We invested and wasted a lot of blood and treasure trying to help them build a democracy. Western Ideals come with the package.
 
Saying that Europe sold it building schools and all to justify their presence...so did the US. Sure, it was about reaching our own political goals, but how many times did we say we wanted democracy for Afghanistan going back to Bush? The Afghans may have misunderstood our end state, but we didn't help that narrative.
 
He does strike out at the Afghan officials, "cosmopolitans", and women's rights activists, but what do they expect? 19 years and running is a hell of a long time to be spending in a different country. I think the idea is lost on him, that after the first several years of the U.S. training and equiping their military, it was time for Afghans to finish the job.
 
Any of our folks in Afghanistan, specifically Bagram, are y'all hearing about a surge of suicides among the TCN's?
 
I shouldn't laugh, but I did. I kind of hope the Afghans and Pakistanis go at it for a bit.

Pakistan artillery kills 15 civilians in Afghanistan, Kabul says, after border clashes


KABUL/QUETTA, Pakistan — Cross-border artillery fire by Pakistan killed at least 15 civilians in Afghanistan on Thursday, Afghan officials said, prompting Kabul to put its ground and air forces on alert.

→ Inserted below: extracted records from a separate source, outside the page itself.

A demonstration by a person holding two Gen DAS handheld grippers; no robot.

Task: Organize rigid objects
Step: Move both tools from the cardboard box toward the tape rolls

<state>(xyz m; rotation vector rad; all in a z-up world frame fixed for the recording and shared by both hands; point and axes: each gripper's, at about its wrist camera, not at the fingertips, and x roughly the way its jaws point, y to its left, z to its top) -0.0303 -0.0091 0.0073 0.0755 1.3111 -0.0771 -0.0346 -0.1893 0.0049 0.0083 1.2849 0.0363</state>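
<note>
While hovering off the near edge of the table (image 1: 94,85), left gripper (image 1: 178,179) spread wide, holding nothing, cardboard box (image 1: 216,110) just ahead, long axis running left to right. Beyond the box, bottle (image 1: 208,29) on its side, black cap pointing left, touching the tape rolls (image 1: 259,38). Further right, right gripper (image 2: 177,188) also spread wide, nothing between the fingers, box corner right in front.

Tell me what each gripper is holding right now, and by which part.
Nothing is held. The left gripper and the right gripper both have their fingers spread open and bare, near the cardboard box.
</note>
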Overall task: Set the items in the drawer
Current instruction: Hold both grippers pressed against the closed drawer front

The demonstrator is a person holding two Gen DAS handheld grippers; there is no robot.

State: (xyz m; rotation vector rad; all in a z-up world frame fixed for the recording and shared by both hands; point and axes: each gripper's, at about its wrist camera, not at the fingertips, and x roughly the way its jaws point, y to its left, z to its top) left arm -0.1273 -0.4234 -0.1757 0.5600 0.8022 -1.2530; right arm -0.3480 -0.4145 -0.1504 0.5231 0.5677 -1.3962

The artillery fire came after clashes between Pakistani and Afghan security forces at the closed Chaman-Spin Boldak border crossing, where crowds on both sides were waiting to cross for the Muslim festival of Eid al-Adha.

That sounds pretty bad. What happened?

They exchanged fire when crowds waiting to cross into Afghanistan became unruly and attacked Pakistani installations, a Pakistani official said.

Afghan civilians, IN PAKISTAN, "protested" a la Portland, so the PK response was to shell an Afghan village?

BWAHAHAHAHAHA! AF, take some of the equipment we've given you and go cash some checks on the border.